EXERCISE DIRECTIONS: Transcribe the data that follows in full. Leave out the pictures.

=== Begin Enclosure ===

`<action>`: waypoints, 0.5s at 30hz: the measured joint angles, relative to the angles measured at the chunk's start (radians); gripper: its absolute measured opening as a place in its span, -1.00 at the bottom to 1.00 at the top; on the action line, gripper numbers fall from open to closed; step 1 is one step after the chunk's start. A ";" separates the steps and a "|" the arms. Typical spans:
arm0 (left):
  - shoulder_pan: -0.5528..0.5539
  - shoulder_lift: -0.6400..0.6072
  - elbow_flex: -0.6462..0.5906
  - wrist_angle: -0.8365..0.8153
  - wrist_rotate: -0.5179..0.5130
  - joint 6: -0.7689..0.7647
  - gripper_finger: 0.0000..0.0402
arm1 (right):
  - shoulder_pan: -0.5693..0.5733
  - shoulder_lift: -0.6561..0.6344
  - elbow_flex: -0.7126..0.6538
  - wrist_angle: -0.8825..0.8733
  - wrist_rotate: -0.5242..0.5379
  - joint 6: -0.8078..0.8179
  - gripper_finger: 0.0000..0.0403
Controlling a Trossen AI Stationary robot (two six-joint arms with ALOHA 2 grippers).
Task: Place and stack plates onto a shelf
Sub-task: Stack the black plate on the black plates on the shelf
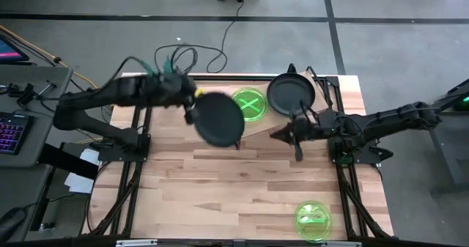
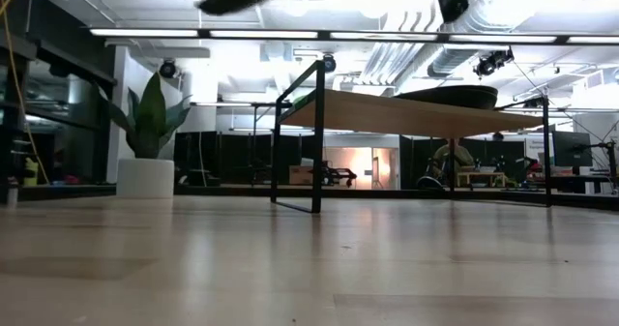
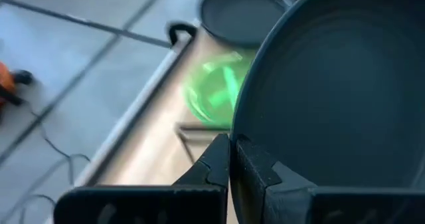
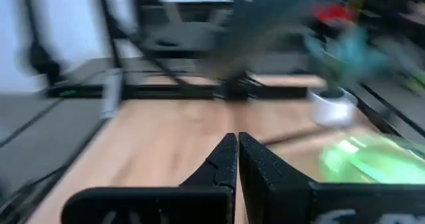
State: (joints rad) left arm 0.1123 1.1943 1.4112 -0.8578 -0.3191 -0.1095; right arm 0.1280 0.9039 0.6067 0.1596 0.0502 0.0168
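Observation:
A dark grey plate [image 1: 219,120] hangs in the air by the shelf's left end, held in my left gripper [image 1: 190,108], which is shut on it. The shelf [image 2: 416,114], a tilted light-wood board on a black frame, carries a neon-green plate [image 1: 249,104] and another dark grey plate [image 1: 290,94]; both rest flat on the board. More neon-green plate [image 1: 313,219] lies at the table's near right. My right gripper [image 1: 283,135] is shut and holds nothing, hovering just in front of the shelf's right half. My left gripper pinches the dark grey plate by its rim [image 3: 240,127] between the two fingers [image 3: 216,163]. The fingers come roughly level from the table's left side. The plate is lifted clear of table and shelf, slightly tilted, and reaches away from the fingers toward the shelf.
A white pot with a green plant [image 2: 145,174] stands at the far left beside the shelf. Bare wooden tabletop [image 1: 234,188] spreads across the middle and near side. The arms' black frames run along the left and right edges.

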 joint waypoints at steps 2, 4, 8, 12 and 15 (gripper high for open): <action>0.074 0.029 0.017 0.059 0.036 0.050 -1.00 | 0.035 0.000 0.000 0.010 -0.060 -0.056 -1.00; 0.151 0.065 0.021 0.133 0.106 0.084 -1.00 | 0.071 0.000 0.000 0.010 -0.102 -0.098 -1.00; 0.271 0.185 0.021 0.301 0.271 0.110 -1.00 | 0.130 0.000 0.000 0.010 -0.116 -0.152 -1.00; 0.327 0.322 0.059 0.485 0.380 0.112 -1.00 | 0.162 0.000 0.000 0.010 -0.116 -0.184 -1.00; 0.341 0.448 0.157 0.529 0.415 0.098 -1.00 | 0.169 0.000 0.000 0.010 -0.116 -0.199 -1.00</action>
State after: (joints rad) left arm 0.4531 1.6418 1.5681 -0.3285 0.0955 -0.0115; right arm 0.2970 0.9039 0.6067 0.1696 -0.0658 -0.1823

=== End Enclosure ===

TASK RESPONSE:
`<action>`: waypoints, 0.5s at 30hz: the measured joint angles, relative to the angles measured at the chunk's start (radians); gripper: its absolute measured opening as a place in its span, -1.00 at the bottom to 1.00 at the top; on the action line, gripper numbers fall from open to closed; step 1 is one step after the chunk's start. A ";" separates the steps and a "|" the arms. Typical spans:
arm0 (left):
  - shoulder_pan: -0.5528..0.5539
  - shoulder_lift: -0.6400..0.6072
  - elbow_flex: -0.6462..0.5906
  - wrist_angle: -0.8365..0.8153
  - wrist_rotate: -0.5179..0.5130
  - joint 6: -0.7689..0.7647
  - gripper_finger: 0.0000..0.0402
arm1 (right):
  - shoulder_pan: -0.5693..0.5733
  - shoulder_lift: -0.6561..0.6344
  - elbow_flex: -0.7126..0.6538
  - wrist_angle: -0.8825..0.8733
  - wrist_rotate: -0.5242..0.5379
  - joint 6: -0.8078..0.8179
  - gripper_finger: 0.0000..0.0403
Controlling a Trossen AI Stationary robot (two six-joint arms with ALOHA 2 grippers).
Task: Place and stack plates onto a shelf
Sub-task: Stack the black plate on the black plates on the shelf
State: (joints rad) left arm 0.1123 1.1943 1.4112 -0.8578 -0.3191 -0.1095; right arm 0.1280 0.9039 0.6067 0.1596 0.0502 0.0168
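Observation:
A dark grey plate [image 1: 219,120] hangs in the air by the shelf's left end, held in my left gripper [image 1: 190,108], which is shut on it. The shelf [image 2: 416,114], a tilted light-wood board on a black frame, carries a neon-green plate [image 1: 249,104] and another dark grey plate [image 1: 290,94]; both rest flat on the board. More neon-green plate [image 1: 313,219] lies at the table's near right. My right gripper [image 1: 283,135] is shut and holds nothing, hovering just in front of the shelf's right half. My left gripper pinches the dark grey plate by its rim [image 3: 240,127] between the two fingers [image 3: 216,163]. The fingers come roughly level from the table's left side. The plate is lifted clear of table and shelf, slightly tilted, and reaches away from the fingers toward the shelf.
A white pot with a green plant [image 2: 145,174] stands at the far left beside the shelf. Bare wooden tabletop [image 1: 234,188] spreads across the middle and near side. The arms' black frames run along the left and right edges.
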
 joint waypoints at steps 2, 4, 8, 12 and 15 (gripper high for open): <action>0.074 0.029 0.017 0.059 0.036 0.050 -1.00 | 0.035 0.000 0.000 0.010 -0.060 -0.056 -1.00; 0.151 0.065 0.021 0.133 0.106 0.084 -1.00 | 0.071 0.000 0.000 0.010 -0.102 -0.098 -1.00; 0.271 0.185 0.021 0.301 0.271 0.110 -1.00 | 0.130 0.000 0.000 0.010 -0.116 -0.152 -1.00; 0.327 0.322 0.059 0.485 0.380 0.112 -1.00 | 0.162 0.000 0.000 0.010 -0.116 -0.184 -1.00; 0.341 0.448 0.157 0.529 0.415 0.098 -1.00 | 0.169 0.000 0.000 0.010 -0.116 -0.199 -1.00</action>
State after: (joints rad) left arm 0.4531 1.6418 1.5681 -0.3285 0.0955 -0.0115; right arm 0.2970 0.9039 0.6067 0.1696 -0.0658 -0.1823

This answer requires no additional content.